D’après ce qui précède, il est aisé de se rendre compte des difficultés que l’on rencontre dans l’entretien de cette voie de communication entre la Russie et le Transcaucase.

Pour conjurer le péril des grandes avalanches qui, malgré tout, paraît toujours imminent, on avait eu l’idée d’exhausser la route de près de cent soixante-dix mètres, mais ce projet a été abandonné, quoique les travaux commencés eussent été poussés d’abord avec beaucoup de vigueur. On aperçoit de la route qui domine le précipice une longue ligne droite percée dans le rocher.

Je crois devoir donner maintenant quelques détails sur le Darial et sur les tribus du Kasbek.

Le relais de poste est construit en face de la montagne dont il porte le nom. Un ancien couvent, inhabité de nos jours, s’élève non loin du Kasbek sur une cime isolée. Je doute qu’il soit accessible. Je n’en vis du moins aucune apparence. Il est assez bien conservé, et, du dehors, il a l’aspect d’un édifice complet, entouré de murs et recouvert de toits. Ce monastère est, pendant la majeure partie de l’année, enveloppé de nuages.

On voit renaître la verdure sur les derniers gradins des rochers, lorsqu’on arrive vers le milieu de la gorge du Darial.

C’est là qu’habitent les Géorgiens de la montagne et les Ossètes. Les premiers ne diffèrent nullement de leurs compatriotes de Tiflis.

Les Ossètes sont établis non-seulement dans le défilé du Darial, mais aussi sur une grande étendue de montagnes, au sud-ouest du Vladicavcaz, à l’endroit où finissent les établissements des Cabardins. Ils se distinguent
Village ossétien en hiver.
très-notablement des tribus qui les entourent, principalement par leur langage et leurs mœurs.

Leurs villages sont ordinairement répandus sur le versant des montagnes. On voit, des deux côtés du Darial, de hautes murailles flanquées de tourelles : ces monuments rappellent l’époque du brigandage. Leur emplacement, en même temps que leur disposition, montre que leurs habitants devaient consulter avant tout les besoins de la défense, et se construire une demeure solide et appropriée aux nécessités de leur genre de vie. La plus grande partie de ces demeures de paysans ont deux étages : le rez-de-chaussée est occupé par l’écurie et par l’étable. Elles sont adossées à la montagne, dans laquelle elles sont le plus souvent taillées.

Certains voyageurs ont trouvé dans les mœurs et dans la manière de vivre des Ossètes beaucoup de rapports avec les usages des Germains. On sait aussi que les ethnologues ont été jusqu’ici embarrassés pour établir l’origine de cette peuplade. Les uns la font descendre des Germains, d’autres des Slaves, d’autres enfin des Turcs. Leurs coutumes donnent à penser qu’elle a été en rapports avec l’Europe à une époque plus ou moins rapprochée de la nôtre.

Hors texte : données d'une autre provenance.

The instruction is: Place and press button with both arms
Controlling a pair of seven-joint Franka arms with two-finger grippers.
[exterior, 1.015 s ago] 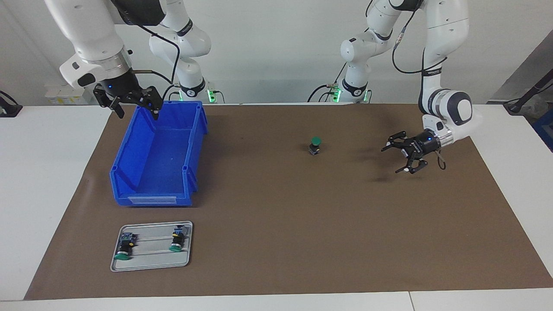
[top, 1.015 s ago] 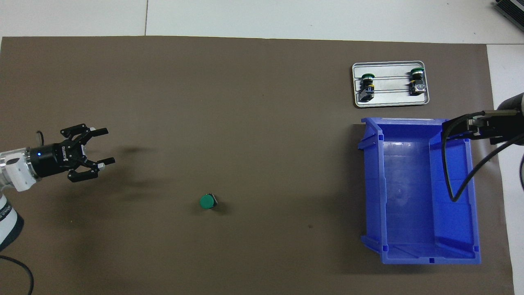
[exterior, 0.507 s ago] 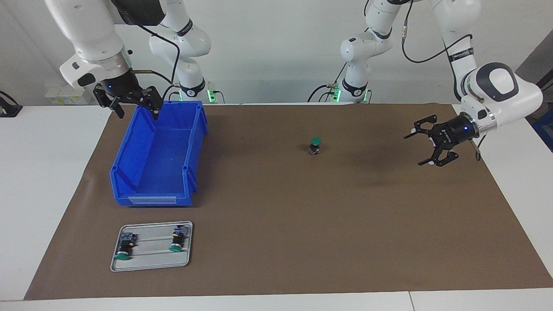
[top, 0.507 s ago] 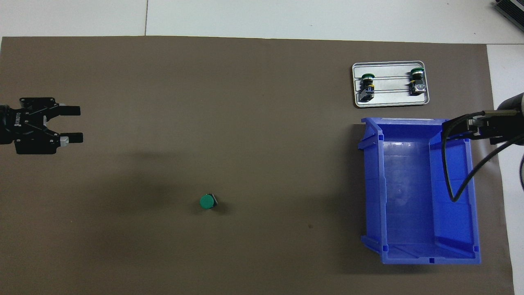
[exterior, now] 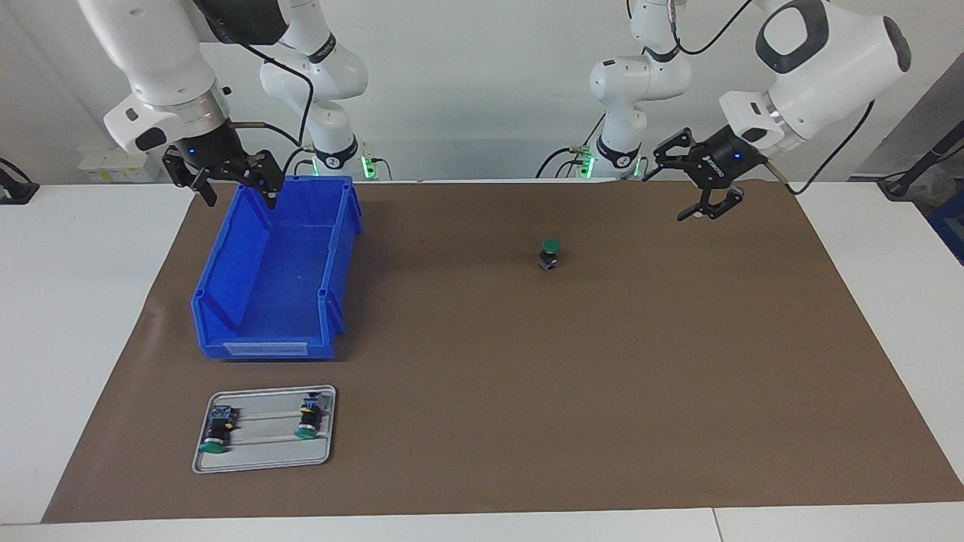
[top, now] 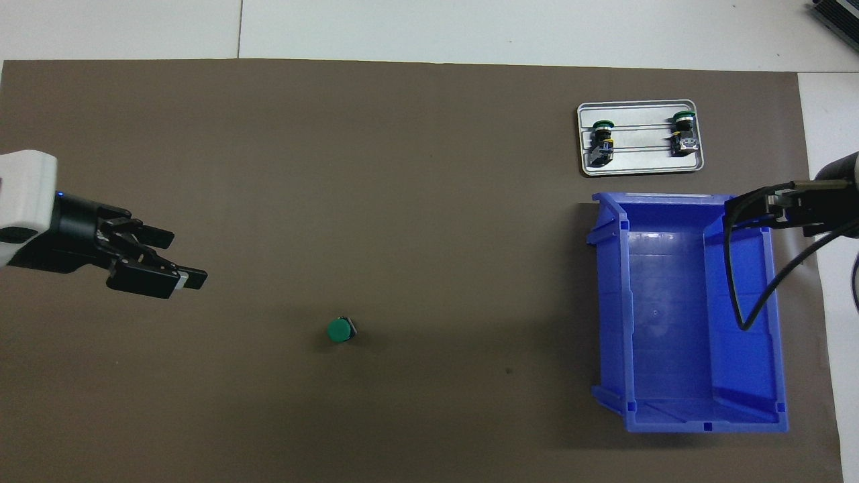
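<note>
While a brown mat covered the white desk before a pale wall, button stood upright mid-mat, left tool spread aloft, right tool spread over blue bin rim.

Bare mat surrounds the upright button; the blue bin and tray stand well apart.
</note>
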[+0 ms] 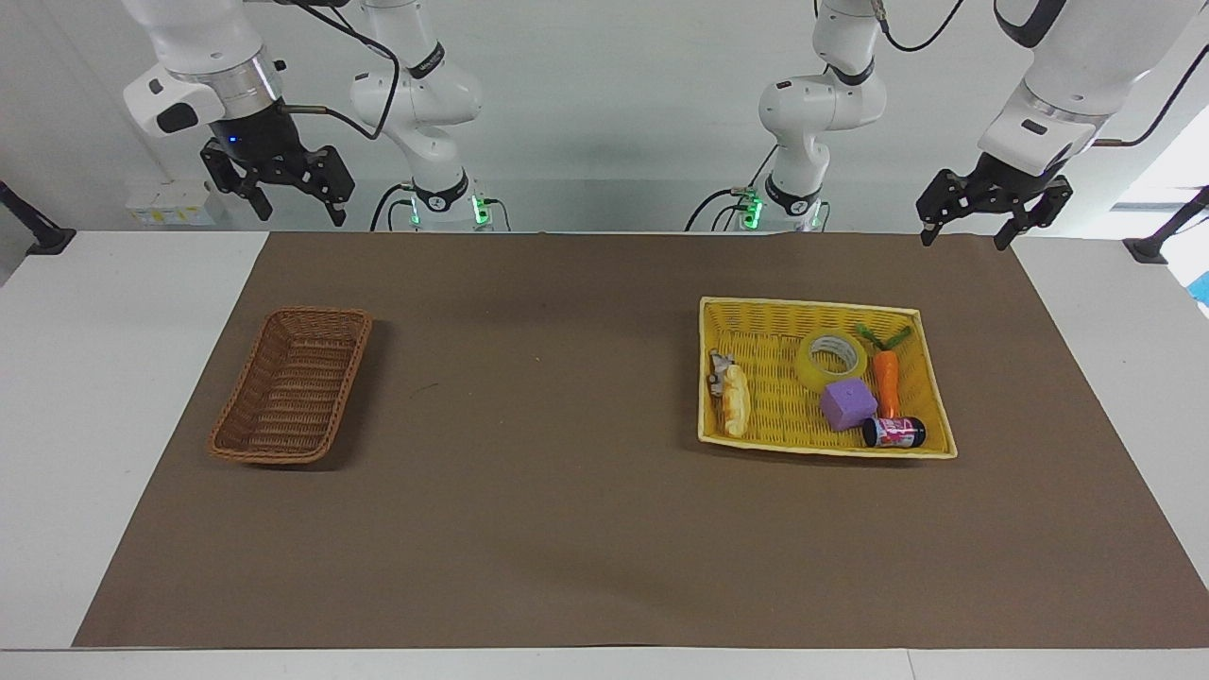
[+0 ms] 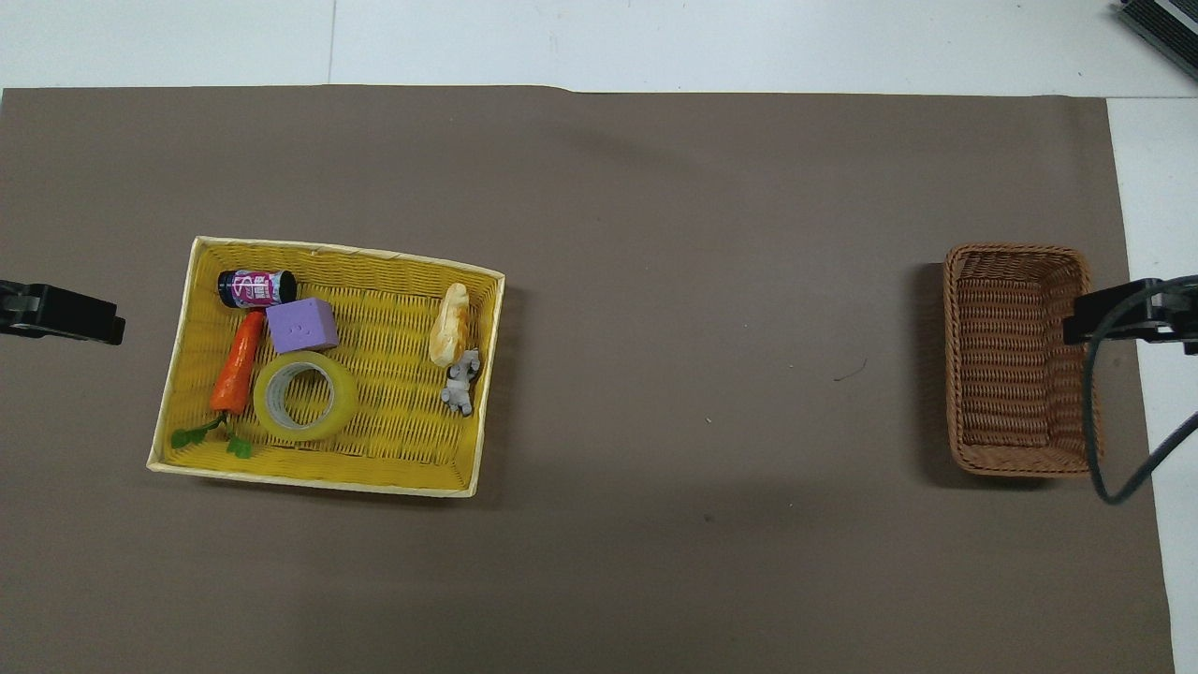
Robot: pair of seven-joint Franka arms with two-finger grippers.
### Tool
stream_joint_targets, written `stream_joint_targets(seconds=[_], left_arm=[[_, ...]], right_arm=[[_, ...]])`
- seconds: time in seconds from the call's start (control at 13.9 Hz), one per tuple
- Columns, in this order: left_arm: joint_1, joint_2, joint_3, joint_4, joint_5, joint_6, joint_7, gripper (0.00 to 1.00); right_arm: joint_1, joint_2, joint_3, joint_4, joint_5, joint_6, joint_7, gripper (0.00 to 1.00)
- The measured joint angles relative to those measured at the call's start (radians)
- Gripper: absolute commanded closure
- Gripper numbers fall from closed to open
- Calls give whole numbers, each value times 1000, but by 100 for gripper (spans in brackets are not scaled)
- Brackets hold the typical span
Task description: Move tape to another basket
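Note:
The yellow tape roll (image 1: 812,376) lies flat in the yellow woven basket (image 1: 803,304) at the left arm's end of the table. It touches the purple cube (image 1: 847,404) and lies beside the carrot (image 1: 886,378). In the overhead view the tape (image 2: 346,398) lies nearer to the robots than the cube (image 2: 301,325). The brown wicker basket (image 1: 316,312) stands empty at the right arm's end and also shows overhead (image 2: 1015,251). My left gripper (image 1: 963,236) hangs open and empty, high up beside the yellow basket. My right gripper (image 1: 300,215) hangs open and empty, high over the brown basket's outer edge.
The yellow basket (image 2: 346,249) also holds a small dark bottle with a pink label (image 2: 255,287), a bread-like piece (image 2: 450,325) and a small grey toy (image 2: 461,384). A brown mat (image 1: 567,397) covers the table between the two baskets.

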Motion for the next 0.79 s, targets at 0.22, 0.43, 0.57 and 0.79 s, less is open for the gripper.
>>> stream_joint_targets(seconds=[0.22, 0.43, 0.57, 0.79], left_arm=[[0, 0, -1, 1, 0, -1, 51, 0], [0, 0, 0, 1, 0, -1, 59, 0], [1, 0, 1, 0, 0, -1, 59, 0], [1, 0, 2, 0, 0, -1, 60, 0]], right_arm=[[0, 0, 0, 0, 0, 0, 0, 0], [0, 0, 0, 0, 0, 0, 0, 0], [0, 0, 0, 0, 0, 0, 0, 0], [0, 0, 0, 0, 0, 0, 0, 0]])
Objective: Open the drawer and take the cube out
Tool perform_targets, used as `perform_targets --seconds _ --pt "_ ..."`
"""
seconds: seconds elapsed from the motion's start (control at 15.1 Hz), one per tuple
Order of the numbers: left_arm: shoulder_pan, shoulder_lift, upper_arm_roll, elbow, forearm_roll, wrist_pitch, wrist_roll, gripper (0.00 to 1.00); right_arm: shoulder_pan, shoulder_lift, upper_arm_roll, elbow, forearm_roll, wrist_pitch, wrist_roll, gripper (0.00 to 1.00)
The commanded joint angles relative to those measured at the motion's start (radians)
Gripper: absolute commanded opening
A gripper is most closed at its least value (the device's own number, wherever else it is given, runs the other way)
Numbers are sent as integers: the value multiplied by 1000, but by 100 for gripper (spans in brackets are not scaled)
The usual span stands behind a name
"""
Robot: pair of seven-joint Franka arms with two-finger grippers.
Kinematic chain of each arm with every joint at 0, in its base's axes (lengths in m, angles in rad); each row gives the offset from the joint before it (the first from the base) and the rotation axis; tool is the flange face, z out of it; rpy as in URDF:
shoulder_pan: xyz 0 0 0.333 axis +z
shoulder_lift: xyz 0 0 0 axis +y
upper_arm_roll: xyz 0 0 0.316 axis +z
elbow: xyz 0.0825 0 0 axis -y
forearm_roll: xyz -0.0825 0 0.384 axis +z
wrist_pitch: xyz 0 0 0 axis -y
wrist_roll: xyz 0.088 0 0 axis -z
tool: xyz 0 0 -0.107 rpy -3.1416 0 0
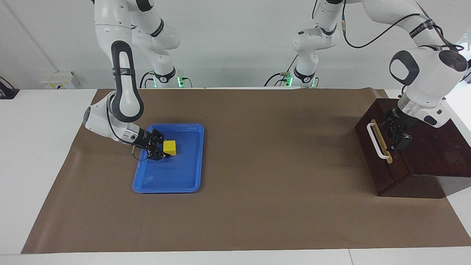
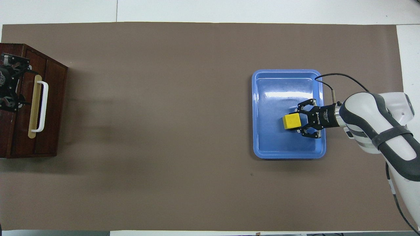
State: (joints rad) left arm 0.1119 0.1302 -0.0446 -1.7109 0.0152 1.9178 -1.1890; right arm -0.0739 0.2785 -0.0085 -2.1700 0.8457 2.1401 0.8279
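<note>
The small yellow cube (image 1: 170, 147) sits between the fingers of my right gripper (image 1: 164, 149), low over the blue tray (image 1: 184, 176); I cannot tell whether it touches the tray floor. It also shows in the overhead view (image 2: 291, 121), with the right gripper (image 2: 299, 122) shut on it. The drawer (image 1: 386, 165) is shut: its dark brown front with the white bar handle (image 1: 376, 140) lies flush, and no pale inner box shows. My left gripper (image 1: 399, 141) hangs over the cabinet top just beside the handle (image 2: 42, 106).
The dark wooden cabinet (image 2: 19, 144) stands at the left arm's end of the table. The blue tray (image 2: 262, 147) lies toward the right arm's end. A brown mat (image 1: 279, 165) covers the table between them.
</note>
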Motion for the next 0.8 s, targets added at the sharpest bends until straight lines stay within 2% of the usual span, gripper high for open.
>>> perform_targets --seconds 0.0,0.07,0.13,0.2,0.27,0.33,0.4,0.6,0.73 --pt "-53 -41 3 62 6 -106 23 100 -17 21 13 7 23 32 -9 0" --pt "-69 -56 -1 63 5 -111 26 100 -15 19 13 7 23 34 0 6" --pt "-80 -66 -6 63 5 -114 29 100 -15 19 13 9 21 32 2 36" --pt "-84 -72 -12 65 5 -126 40 100 -15 19 13 9 21 31 2 55" --pt "-86 -81 -21 65 5 -138 86 100 -12 19 13 9 21 30 2 66" --pt "-86 -107 -29 65 5 -152 154 100 -12 18 13 9 21 29 2 83" --pt "-86 -118 -29 65 3 -169 217 100 -12 18 13 9 21 26 2 87" --pt "-84 -159 -31 66 -3 -220 389 100 -10 16 13 10 21 24 4 90" --pt "-77 -190 -24 65 -46 -226 474 100 -9 7 13 10 21 21 19 96"
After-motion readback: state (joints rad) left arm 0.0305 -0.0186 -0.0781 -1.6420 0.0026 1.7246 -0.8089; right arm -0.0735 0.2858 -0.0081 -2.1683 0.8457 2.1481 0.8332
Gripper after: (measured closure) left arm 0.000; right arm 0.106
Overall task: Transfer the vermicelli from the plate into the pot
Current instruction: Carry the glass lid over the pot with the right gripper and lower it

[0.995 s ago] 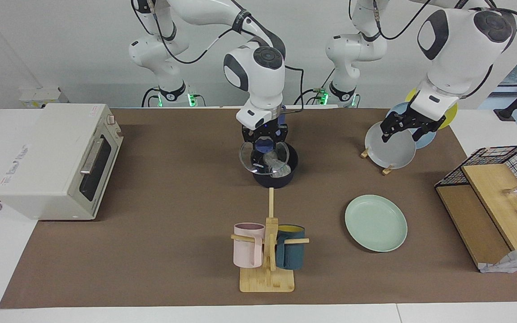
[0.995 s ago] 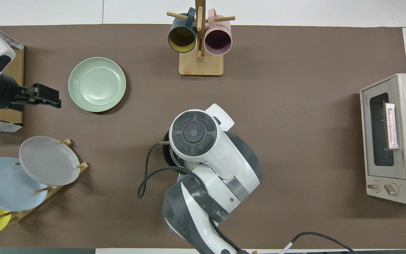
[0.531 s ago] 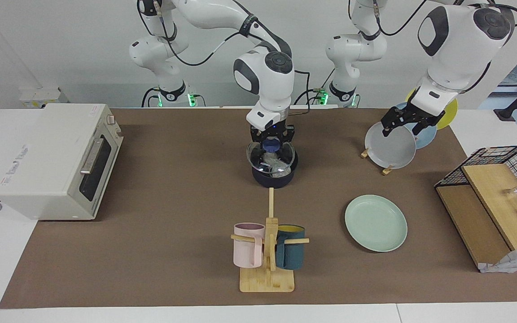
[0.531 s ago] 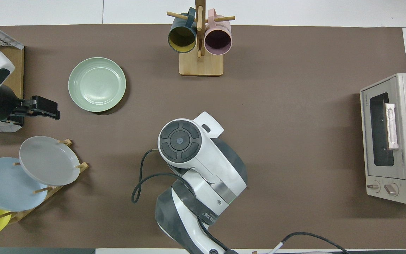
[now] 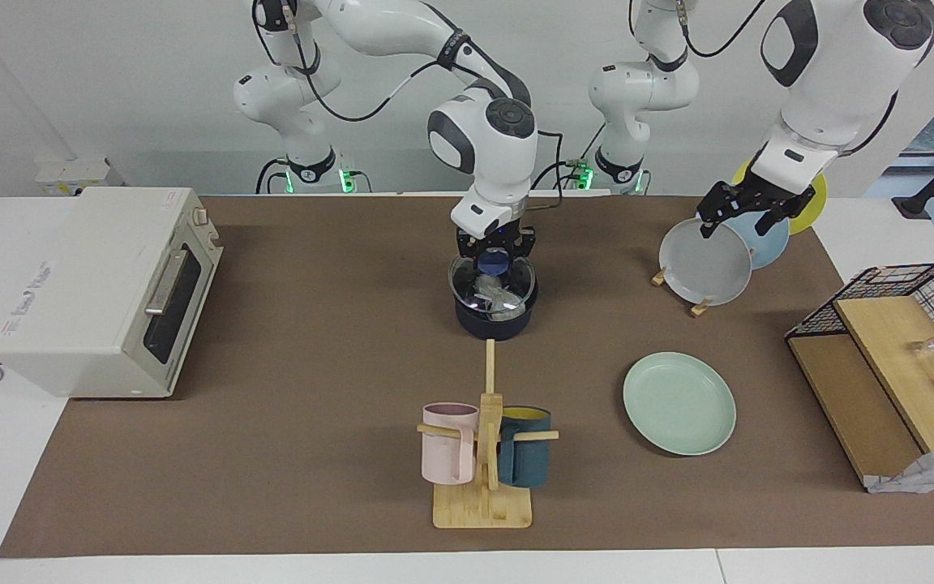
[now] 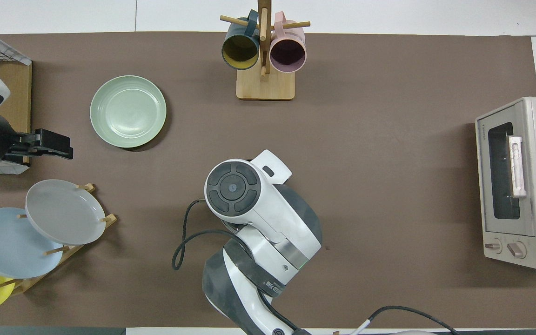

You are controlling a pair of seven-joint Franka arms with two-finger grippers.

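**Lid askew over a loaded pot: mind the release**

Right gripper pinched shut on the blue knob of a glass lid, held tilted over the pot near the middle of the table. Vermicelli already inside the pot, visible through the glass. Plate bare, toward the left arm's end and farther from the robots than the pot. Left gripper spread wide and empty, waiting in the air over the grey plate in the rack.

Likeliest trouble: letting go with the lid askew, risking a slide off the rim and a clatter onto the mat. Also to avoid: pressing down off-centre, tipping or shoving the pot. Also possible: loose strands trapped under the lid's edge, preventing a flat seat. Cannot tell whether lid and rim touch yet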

En effet, l’Ossète fait usage du lit, de la table et du siége, contrairement aux habitudes de toutes les autres tribus du Caucase et du Transcaucase ; il s’assied comme la plupart des Européens sans avoir les jambes croisées sous lui. Le père de famille a toujours pour siége une espèce de fauteuil, travaillé avec art.

J’ai fait usage d’un meuble de ce genre pendant mon séjour à Tiffis : il était ciselé d’après un dessin assez régulier, quoique l’exécution en fût grossière.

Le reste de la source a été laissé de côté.